Assolutamenti sì. Questo viene fuori da dieci anni ricerche e testimonianze, che sono emerse poco a poco, perché queste persone sono vincolate da accordi di riservatezza. Quando c’è una nostra segnalazione, dall’altra parte c’è qualcuno che decide se quel contenuto deve essere rimosso oppure no. E se deve essere rimossa o bloccata la persona che l’ha condiviso. Si stima che in media un moderatore prenda oltre mille decisioni al giorno, ogni venti, quaranta secondi.

Il libro di Jacopo Franchi, social media manager e blogger di umanesimodigitale.com, ha deciso di descrivere la giornata tipo di un moderatore,  pressioni psicologiche comprese.

Le pressioni psicologiche arrivano da quel che vedono ogni giorno, contenuti che la maggior parte di noi non immaginano nemmeno possibili. A lungo andare determiantno un turn over molto alto, la maggior parte di loro non dura più di tre, cinque mesi al massimo. Dall’altra parte non sono dipendenti di Facebook o Google, ma in aziende esterne, dove il lavoro viene esternalizzato, e sono costretti a rispettare alti standar. Non possono permettersi più del 2, 5 per cento di errori totali.

Dove si trovano?

Uno dei più grandi centri di moderazione in Europa è a Berlino, per esempio. Se n’è parlato in una rivista tedesca, con questo titolo: “Tre mesi all’inferno”. C’è poi una parte incaricata non di rimuoverli, ma assegnare dei tag per classificarli all’interno di code di revisione. Vengono pagate un tanto al contenuto.
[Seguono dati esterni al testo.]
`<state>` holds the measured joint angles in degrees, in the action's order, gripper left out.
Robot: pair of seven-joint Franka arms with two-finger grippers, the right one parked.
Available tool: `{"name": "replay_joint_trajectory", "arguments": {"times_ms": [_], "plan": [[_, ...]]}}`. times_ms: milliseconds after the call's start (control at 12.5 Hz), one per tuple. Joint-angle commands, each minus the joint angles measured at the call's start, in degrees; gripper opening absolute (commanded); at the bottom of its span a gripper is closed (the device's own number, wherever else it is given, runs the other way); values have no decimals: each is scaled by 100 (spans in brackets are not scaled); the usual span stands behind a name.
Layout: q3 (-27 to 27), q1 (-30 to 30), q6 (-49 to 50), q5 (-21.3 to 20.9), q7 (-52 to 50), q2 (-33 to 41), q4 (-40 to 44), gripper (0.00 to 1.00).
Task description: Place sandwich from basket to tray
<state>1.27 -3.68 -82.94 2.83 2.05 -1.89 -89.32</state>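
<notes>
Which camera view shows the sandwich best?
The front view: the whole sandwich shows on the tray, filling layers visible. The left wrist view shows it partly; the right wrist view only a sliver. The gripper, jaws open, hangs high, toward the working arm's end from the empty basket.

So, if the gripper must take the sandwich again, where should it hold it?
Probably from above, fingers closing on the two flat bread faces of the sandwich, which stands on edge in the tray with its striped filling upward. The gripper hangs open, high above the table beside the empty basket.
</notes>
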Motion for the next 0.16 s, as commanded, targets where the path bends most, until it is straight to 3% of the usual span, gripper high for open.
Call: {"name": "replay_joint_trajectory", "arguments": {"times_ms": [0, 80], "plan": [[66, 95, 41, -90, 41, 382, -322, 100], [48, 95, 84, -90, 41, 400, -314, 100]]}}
E’ un’organizzazione molto complessa, con poche persone nelle piattaforme che prendono decisioni, magari sui casi più difficili, e sulle strategie.

Questa nuova professionalità, oltre a essere davvero usurante, è di fatto uno dei motivi del successo delle tecnologie digitali.

Nel libro insisto soprattutto su come sono, o meglio non sono, stati descritti: sono invisibili. Si è negata la loro esistenza, solo con le prime inchieste giornalistiche si è iniziato a parlarne. Nella prospettiva dell’utente comune non esistono. Non si ha mai la certezza che a rispondere sia un essere umano o una macchina. Questo è funzionale alla reputazione delle piattaforme: hanno insisito per anni sulla loro capacità di eliminare i contenuti con algoritmi, l’idea che invece ci siano dei moderatori è in contraddizione. L’invisibilità serve per minimizzare l’importanza del lavoro manuale nel contesto delle piattaforme tecnologiche.

Anche se involontariamente, hanno messo in crisi molte professioni intellettuali.

Per alcuni anni molte persone, e mi ci metto dentro anche io, sono state anche vinte dall’illusione di una possibile automazione editoriale completa. Anche dei giornalisti, con l’obsolescenza di una mediazione tra mittente e destinatario che poteva essere sostituita dalle macchine. Quella che invece viene fuori è che le macchine continuano a lavorare, ma che accanto deve esserci sempre e per forza un controllo umano.